In addition to BMI, previous works investigated computed tomography (CT) derived body
composition metrics. These metrics include the amount and density of skeletal muscle and
the amount of subcutaneous and adipose tissue [9]. Due to advances in deep learning for
automatic image analysis, this category of predictors has become increasingly prominent in
research in recent years [10,11]. The advantage of these metrics is that they can more
accurately capture a patientβs body composition, whereas BMI may misrepresent patients with
high muscle mass and cannot distinguish between patients with high visceral or subcutaneous
adipose tissue. Previous studies on these metrics, however, reported differing results and
have some methodological limitations, most notably a limited sample size [12].

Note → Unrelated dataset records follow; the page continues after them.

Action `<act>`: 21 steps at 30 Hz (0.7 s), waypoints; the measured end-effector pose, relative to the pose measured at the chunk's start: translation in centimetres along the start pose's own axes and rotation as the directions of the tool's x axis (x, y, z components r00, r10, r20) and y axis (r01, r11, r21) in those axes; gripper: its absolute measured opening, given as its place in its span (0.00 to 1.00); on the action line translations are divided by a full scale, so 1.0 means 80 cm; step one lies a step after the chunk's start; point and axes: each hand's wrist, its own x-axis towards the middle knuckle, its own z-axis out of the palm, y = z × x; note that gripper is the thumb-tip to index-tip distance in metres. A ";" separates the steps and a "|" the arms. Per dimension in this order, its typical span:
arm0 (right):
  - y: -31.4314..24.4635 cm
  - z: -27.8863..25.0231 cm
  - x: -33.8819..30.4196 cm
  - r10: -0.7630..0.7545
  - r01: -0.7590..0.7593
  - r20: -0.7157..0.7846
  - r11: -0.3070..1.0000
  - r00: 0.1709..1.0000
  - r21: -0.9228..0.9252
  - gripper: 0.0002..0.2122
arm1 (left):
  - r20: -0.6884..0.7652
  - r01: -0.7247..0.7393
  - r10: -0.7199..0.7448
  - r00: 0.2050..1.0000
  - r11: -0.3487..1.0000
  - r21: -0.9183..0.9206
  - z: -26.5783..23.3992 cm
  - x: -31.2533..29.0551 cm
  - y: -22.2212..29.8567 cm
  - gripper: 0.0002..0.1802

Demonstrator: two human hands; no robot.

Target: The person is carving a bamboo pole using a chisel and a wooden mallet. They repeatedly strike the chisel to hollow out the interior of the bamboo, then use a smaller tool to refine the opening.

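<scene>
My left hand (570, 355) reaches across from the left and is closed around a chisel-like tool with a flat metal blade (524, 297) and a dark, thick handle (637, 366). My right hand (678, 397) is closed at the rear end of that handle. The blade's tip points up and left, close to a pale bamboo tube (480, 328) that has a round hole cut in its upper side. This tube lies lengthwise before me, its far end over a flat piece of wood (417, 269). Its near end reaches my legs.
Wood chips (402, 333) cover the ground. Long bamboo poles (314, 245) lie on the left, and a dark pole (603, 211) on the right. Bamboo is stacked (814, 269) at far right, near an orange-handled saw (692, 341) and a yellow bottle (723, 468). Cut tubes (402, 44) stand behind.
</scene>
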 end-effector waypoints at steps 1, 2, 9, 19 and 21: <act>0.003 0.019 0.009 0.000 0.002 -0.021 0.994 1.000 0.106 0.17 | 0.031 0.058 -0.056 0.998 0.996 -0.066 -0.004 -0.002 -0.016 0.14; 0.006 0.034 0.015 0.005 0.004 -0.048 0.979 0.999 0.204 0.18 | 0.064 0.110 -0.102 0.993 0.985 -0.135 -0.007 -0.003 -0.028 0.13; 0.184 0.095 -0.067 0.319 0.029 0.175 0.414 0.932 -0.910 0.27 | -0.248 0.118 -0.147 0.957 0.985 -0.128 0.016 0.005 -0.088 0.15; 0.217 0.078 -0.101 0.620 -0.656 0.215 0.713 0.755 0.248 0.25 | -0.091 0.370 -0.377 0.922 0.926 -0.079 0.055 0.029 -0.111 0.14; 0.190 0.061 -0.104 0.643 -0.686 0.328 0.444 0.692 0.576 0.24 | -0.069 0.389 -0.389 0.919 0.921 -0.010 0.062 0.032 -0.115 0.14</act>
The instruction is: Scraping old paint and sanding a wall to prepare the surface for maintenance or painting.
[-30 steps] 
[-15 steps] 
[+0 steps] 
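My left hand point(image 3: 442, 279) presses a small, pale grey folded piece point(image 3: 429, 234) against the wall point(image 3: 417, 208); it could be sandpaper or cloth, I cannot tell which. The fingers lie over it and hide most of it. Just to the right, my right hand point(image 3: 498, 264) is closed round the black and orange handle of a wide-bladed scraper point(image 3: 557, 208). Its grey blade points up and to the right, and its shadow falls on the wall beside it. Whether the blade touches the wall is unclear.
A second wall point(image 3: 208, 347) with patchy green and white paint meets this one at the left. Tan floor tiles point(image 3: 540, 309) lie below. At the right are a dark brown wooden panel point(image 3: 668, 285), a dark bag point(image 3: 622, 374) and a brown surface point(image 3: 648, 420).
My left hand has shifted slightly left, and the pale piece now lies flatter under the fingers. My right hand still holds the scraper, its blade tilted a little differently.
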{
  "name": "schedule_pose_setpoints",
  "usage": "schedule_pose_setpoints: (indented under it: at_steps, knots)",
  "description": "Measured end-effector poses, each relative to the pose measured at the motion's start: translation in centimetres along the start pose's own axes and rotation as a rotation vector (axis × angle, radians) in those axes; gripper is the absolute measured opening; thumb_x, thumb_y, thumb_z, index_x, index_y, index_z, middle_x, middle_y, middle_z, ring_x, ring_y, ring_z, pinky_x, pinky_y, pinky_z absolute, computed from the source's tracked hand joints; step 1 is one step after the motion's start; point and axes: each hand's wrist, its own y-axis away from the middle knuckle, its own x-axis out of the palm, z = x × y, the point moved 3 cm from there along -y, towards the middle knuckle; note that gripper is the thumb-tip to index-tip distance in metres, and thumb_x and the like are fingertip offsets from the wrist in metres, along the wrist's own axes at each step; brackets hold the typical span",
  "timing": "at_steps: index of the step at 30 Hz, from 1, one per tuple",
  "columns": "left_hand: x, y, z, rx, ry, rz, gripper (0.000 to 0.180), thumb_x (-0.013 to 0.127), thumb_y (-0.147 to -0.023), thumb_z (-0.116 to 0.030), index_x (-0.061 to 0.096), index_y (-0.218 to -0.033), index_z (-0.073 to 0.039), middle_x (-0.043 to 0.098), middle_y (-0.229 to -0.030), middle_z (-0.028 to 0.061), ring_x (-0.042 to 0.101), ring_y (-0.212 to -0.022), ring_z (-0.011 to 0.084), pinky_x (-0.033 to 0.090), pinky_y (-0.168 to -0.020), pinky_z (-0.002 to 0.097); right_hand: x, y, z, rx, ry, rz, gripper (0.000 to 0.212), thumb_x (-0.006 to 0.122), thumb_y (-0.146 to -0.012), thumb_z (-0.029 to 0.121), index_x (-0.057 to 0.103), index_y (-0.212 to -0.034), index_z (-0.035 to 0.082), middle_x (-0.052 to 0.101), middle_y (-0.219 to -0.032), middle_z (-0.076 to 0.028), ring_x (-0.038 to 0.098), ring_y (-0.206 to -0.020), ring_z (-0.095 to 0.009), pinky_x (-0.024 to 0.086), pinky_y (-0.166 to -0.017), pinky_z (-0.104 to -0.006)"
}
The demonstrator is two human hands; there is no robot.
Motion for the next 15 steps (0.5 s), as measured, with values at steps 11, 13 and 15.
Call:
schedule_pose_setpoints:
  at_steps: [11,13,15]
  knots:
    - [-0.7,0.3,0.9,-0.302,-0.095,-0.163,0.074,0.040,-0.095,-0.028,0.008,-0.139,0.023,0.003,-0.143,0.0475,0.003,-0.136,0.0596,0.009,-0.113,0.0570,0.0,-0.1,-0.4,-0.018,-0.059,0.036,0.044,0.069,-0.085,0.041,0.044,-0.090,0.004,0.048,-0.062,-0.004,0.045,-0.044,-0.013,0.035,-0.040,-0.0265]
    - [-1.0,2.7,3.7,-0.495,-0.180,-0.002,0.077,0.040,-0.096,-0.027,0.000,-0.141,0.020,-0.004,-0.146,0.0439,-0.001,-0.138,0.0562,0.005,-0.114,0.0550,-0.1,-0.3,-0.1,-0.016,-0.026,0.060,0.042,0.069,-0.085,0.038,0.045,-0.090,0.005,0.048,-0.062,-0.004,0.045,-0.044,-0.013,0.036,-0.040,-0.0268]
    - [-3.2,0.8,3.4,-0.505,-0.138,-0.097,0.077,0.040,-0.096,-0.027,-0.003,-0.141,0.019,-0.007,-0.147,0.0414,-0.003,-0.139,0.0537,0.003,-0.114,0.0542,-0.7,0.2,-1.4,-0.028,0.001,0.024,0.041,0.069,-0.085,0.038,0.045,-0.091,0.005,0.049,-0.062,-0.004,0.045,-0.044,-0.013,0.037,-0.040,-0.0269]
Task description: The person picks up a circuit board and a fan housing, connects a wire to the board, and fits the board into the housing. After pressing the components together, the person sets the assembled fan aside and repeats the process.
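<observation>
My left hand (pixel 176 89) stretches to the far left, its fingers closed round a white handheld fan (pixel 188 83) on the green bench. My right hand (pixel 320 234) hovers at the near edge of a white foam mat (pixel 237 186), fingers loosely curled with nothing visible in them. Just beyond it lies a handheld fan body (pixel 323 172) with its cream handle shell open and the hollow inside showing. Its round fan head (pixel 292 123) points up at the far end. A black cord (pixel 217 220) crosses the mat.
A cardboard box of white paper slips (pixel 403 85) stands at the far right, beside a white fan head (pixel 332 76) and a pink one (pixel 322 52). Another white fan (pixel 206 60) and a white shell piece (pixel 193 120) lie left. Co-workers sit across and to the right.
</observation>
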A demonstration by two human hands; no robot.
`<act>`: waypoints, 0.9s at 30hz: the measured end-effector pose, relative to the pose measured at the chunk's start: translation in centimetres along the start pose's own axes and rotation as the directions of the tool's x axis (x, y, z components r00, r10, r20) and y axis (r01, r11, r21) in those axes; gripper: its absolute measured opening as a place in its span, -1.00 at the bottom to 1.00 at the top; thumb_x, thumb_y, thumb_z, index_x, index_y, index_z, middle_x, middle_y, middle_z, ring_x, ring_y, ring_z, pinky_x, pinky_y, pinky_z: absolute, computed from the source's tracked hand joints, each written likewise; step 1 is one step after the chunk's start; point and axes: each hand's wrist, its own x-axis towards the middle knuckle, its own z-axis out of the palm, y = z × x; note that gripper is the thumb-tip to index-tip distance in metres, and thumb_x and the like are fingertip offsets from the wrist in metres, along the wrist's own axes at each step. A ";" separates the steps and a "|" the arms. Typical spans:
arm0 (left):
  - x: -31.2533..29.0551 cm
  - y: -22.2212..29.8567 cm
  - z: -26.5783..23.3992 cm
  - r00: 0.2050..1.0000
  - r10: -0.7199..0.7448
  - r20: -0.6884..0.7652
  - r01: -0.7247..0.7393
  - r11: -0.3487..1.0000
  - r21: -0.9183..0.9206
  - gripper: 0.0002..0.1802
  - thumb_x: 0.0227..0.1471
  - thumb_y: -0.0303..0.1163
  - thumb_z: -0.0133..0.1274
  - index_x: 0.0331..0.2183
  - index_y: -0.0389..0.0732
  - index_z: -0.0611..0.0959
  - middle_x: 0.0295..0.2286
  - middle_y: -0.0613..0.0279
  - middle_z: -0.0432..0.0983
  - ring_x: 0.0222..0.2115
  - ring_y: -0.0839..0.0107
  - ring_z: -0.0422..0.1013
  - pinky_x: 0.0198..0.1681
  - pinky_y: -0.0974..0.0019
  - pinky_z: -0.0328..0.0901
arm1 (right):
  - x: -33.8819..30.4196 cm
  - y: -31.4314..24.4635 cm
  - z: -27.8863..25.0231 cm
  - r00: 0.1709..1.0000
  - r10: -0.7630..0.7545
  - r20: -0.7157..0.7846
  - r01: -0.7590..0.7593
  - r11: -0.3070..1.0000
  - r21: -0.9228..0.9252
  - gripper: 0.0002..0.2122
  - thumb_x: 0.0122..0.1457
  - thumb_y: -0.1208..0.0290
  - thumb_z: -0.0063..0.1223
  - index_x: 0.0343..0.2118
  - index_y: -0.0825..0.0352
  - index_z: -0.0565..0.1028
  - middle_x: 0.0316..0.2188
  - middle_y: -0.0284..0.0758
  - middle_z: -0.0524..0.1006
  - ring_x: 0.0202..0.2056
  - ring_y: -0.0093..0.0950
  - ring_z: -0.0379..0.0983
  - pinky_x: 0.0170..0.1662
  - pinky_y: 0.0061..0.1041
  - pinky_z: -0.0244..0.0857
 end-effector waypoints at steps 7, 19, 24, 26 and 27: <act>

Several causal mechanisms have been proposed for explaining associations between body
composition and checkpoint inhibitor outcomes. First, a more aggressive disease may affect
both body composition (e.g., through weight loss) and outcomes. Second, patients with a
worse physical condition, as reflected in body composition metrics, may succumb more quickly
to their disease. Third, body composition may modulate the efficacy of checkpoint inhibitor
therapy. For example, an increased efficacy of anti-PD(L)1 therapy was observed in obese
mice compared to mice with normal weight [13]. Furthermore, increased PD-1 expression was
noted in obese patients with melanoma [13].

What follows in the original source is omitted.